Perajin Tahu Minta Pemerintah Turunkan Harga Kedelai

Perajin Tahu Minta Pemerintah Turunkan Harga Kedelai

380
TAHU- Seorang perajin tahu di Dusun Purwogondo RT 3/ RW I Kelurahan Kartasura tengah memotong tahu, Jumat (15/3). Joglosemar/ Murniati
TAHU- Seorang perajin tahu di Dusun Purwogondo RT 3/ RW I Kelurahan Kartasura tengah memotong tahu, Jumat (15/3).
Joglosemar/ Murniati

SUKOHARJO- Para perajin tahu di Dusun Purwogondo, Kartasura mengeluhkan tingginya standar harga kedelai sebesar Rp 7.000/kilogram. Imbasnya, mereka terpaksa mengurangi ukuran tahu yang diproduksi.

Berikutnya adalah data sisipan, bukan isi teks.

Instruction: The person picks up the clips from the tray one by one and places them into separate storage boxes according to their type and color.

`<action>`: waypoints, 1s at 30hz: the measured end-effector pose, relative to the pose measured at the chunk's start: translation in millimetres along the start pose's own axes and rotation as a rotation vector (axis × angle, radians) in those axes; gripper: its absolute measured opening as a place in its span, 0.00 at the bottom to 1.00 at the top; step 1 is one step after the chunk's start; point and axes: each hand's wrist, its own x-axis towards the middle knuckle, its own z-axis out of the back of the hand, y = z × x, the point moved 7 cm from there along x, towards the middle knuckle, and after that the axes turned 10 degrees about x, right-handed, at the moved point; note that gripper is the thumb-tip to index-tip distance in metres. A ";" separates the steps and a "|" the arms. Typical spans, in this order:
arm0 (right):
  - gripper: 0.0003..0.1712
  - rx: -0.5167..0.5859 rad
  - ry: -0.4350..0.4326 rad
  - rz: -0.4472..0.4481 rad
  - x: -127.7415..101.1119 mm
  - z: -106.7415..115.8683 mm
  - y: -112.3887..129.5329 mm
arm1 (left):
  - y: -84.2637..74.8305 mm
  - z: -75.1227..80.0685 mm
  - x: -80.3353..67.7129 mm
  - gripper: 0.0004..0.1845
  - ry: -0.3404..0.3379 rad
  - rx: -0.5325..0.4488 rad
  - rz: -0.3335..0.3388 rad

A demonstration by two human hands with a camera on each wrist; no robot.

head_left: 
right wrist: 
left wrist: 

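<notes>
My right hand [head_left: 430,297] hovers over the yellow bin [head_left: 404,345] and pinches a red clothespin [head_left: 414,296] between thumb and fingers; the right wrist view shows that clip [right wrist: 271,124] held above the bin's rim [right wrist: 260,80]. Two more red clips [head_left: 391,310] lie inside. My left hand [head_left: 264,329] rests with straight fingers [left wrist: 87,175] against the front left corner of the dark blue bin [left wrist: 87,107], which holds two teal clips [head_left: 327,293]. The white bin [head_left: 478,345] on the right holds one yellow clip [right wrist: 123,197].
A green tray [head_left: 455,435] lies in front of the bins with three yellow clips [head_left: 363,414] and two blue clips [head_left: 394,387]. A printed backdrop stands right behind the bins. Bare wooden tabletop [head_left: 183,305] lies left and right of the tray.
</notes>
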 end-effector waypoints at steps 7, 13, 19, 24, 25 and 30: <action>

Salah seorang perajin tahu di RT 3/ RW I, Kasno mengaku pasca-kenaikan harga bahan baku, penghasilan dan omzetnya mengalami penurunan drastis. Dalam sehari, ia hanya bisa memproduksi tiga kuintal tahu. “Karena harga bahan baku tahu itu sangat tinggi, maka ukurannya kami kurangi. Omset juga menurun. Sekarang dalam sehari saya hanya bisa memproduksi tahu sebanyak tiga kuintal saja,” kata dia di pabrik pembuatan tahunya, Jumat (15/3).

Dia menyebutkan, di dusunnya ada 35 perajin tahu. Nasib mereka pun juga sama, yakni penurunan produksi karena harga bahan baku yang mengalami kenaikan. “Kalau ditotal, 35 perajin di sini membutuhkan lima ton tahu/ hari,” ujarnya.

Pihaknya menilai kebijakan penetapan harga kedelai oleh pemerintah masih sangat tinggi. Pasalnya sejak mengalami kenaikan dari harga Rp 2.000 per kilogram, akhirnya pemerintah menetapkan harga kedelai sebesar Rp 7.000. “Ini masih sangat tinggi. Kami harap bisa diturunkan lagi. Tidak hanya harga bawang yang harus diturunkan, tapi juga kedelai,” kata dia lagi.

Terkait  permodalan, Kasno juga mengaku kesulitan. Guna melanjutkan usaha yang diturunkan dari orangtuanya, Kasno harus menggadaikan barang miliknya. Selama ini, lanjut dia, pemerintah tidak memberikan perhatian dengan kredit bunga rendah. “Kami harap pemerintah lebih perhatian kepada kami. Kasihan rakyat kecil seperti kami ini,” ujar dia lagi.